Electronic structure effects induced by potassium adsorption up to one monolayer (ML) on a nearly stoichiometric TiO 2(110) surface has been studied by means of angle-resolved photoemission spectroscopy (ARUPS and ARXPS) from valence states and core levels. In agreement with the observations on K/TiO 2(100) [P.J. Hardman et al., Surf. Sci.269/270, 677 (1992)], potassium adsorption at room temperature leads—due to K-to-substrate charge transfer—to the reduction of surface Ti ions (to nominally Ti 3+ ions), evidenced by lowered Ti 2p core-level binding energy (ΔBE=–1.6 eV ) and occupation of Ti 3d-like band-gap states centered at 0.9 eV BE. The gap-state intensity exhibits a pronounced maximum at 0.37 ML coverage, where the work function has a weak minimum. This behavior is in agreement with a ionic-to-neutral transition of the K-substrate bonding with increasing K coverage, as suggested recently [Souda et al., Surf.
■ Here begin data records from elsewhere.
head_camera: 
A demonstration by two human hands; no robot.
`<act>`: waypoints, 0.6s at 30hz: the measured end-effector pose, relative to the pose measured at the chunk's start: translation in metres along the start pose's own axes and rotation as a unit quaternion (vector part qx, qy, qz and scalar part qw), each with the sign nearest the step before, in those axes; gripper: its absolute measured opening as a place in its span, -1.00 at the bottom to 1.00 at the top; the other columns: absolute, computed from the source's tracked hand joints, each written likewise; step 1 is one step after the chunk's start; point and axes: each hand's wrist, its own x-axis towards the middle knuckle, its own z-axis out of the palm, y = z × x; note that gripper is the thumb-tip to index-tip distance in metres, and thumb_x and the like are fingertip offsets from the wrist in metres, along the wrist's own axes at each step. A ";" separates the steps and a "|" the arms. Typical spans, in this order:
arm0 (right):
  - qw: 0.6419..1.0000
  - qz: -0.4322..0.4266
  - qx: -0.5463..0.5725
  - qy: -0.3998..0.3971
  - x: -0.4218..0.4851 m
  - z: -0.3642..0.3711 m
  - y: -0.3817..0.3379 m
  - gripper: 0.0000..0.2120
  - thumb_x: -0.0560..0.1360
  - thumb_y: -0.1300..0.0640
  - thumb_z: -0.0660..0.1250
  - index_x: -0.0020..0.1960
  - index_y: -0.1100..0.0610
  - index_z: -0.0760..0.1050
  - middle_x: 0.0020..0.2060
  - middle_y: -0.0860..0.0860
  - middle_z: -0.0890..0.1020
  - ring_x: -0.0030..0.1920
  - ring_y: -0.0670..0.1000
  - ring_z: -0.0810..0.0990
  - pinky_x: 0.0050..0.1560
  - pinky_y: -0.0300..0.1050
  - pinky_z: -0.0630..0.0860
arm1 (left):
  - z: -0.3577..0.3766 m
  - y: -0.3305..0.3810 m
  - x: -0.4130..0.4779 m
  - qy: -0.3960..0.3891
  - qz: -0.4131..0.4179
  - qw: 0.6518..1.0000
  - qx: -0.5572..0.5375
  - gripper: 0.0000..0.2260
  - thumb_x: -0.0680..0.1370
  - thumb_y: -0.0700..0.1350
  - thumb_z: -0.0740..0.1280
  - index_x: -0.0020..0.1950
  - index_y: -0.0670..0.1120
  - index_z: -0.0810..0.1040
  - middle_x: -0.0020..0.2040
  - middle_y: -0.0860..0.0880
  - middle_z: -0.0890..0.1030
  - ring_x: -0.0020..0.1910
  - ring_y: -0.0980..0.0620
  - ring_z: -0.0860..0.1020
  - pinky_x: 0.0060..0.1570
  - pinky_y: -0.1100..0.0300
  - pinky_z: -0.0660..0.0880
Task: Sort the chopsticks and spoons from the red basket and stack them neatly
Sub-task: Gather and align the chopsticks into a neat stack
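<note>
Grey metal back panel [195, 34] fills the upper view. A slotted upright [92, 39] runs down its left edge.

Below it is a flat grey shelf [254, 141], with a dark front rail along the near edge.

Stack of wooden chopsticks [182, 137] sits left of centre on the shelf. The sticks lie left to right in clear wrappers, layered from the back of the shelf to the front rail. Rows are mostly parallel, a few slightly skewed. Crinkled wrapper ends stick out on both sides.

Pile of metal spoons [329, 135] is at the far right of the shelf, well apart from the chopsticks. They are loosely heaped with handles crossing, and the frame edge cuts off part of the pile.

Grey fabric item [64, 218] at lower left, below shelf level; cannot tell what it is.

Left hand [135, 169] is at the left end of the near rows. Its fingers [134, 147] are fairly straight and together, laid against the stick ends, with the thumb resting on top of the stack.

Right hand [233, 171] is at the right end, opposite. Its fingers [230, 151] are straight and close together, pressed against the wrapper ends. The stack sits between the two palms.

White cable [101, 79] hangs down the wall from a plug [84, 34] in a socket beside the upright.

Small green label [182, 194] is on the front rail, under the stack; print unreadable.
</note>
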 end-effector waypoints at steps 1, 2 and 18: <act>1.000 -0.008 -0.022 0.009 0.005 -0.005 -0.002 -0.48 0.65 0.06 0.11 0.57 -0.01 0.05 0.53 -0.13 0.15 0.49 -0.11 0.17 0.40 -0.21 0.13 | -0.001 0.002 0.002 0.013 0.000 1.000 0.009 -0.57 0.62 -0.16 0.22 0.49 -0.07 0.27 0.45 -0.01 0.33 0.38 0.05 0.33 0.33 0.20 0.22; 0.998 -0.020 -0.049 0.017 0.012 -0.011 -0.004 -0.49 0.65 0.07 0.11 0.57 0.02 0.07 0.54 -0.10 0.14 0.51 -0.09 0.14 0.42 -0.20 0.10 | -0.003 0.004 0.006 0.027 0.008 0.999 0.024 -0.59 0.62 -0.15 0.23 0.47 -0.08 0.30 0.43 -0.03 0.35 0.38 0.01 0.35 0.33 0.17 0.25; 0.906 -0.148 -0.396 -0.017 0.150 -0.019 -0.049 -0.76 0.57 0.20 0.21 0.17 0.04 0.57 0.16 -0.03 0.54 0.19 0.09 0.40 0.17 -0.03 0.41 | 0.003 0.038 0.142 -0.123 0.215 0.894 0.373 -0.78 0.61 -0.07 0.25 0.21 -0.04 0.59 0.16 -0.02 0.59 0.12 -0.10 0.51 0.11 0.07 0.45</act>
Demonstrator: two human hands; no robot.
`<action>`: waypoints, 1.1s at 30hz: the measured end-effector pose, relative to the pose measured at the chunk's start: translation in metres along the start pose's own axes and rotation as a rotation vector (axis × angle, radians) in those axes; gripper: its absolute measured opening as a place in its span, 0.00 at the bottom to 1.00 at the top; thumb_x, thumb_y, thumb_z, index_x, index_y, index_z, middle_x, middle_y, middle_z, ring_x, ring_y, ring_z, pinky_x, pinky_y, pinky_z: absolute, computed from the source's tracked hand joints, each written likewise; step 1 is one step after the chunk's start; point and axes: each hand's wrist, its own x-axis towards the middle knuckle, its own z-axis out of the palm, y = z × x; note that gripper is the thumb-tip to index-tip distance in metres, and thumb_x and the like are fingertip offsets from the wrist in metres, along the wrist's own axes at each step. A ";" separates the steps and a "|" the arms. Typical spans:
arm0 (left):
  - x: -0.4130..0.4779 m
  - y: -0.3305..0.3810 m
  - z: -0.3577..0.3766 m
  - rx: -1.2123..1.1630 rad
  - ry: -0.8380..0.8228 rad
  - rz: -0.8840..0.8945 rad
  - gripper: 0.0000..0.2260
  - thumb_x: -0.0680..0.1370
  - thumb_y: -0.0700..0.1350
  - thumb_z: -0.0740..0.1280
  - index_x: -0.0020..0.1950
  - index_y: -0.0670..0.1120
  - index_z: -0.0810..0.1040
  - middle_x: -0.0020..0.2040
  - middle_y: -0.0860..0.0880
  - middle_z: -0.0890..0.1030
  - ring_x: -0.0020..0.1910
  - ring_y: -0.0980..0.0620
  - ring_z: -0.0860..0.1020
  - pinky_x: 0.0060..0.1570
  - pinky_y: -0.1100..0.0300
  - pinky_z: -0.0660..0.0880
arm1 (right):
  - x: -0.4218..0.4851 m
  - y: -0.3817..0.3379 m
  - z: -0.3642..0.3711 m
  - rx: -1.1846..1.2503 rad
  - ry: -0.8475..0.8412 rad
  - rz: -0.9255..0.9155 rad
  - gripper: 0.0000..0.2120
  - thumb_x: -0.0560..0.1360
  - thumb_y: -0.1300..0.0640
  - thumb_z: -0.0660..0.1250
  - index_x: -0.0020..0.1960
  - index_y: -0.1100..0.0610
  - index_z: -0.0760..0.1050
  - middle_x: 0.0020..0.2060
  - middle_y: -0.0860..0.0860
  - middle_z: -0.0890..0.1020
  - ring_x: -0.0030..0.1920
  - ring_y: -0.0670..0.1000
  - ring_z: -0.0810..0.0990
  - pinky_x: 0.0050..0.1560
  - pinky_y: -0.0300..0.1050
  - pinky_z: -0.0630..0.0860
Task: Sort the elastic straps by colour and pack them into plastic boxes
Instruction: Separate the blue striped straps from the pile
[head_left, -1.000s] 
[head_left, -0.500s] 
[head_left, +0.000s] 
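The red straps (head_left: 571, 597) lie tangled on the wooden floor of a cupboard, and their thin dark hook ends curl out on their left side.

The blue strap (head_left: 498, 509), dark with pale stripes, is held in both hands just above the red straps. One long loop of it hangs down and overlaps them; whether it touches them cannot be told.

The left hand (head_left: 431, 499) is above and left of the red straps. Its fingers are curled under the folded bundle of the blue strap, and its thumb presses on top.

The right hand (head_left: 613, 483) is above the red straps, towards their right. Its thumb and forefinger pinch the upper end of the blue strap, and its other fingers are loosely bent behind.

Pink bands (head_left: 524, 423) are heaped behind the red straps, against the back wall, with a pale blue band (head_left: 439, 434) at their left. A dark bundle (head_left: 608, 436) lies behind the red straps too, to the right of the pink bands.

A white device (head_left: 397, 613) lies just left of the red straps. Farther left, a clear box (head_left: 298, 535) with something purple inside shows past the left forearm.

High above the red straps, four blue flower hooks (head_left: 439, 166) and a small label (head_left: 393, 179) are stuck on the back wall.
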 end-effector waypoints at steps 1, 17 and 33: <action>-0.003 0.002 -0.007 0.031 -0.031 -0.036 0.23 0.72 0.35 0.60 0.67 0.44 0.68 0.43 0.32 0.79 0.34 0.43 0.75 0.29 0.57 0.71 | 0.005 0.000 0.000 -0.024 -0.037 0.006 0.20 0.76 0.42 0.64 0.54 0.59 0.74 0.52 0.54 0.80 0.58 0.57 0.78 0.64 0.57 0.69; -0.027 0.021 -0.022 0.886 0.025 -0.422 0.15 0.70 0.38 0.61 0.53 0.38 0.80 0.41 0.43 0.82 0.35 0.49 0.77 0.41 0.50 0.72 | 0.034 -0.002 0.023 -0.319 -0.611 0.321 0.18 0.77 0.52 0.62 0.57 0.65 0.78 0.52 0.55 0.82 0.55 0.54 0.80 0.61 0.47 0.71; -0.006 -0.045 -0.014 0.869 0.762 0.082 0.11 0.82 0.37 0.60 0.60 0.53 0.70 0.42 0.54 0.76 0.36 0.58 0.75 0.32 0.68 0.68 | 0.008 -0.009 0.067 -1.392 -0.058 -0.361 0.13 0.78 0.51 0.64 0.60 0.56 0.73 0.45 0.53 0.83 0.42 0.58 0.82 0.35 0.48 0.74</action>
Sci.285, 265 (1993)]. Annealing of a surface precovered with 0.27 ML potassium up to 1000 K results in metallization of the surface, evidenced by (i) the occupation of a second gap-state centered at 0.4 BE and with a considerable state-density at the Fermi energy, and (ii) Ti 2p core-levels lowered by 3.2 eV in BE (nominally “ Ti 2+” ions). This dramatic reduction of the surface is healed out with complete desorption of potassium. A discussion in terms of desorption of KO x species and oxygen diffusion from the bulk to the surface is given.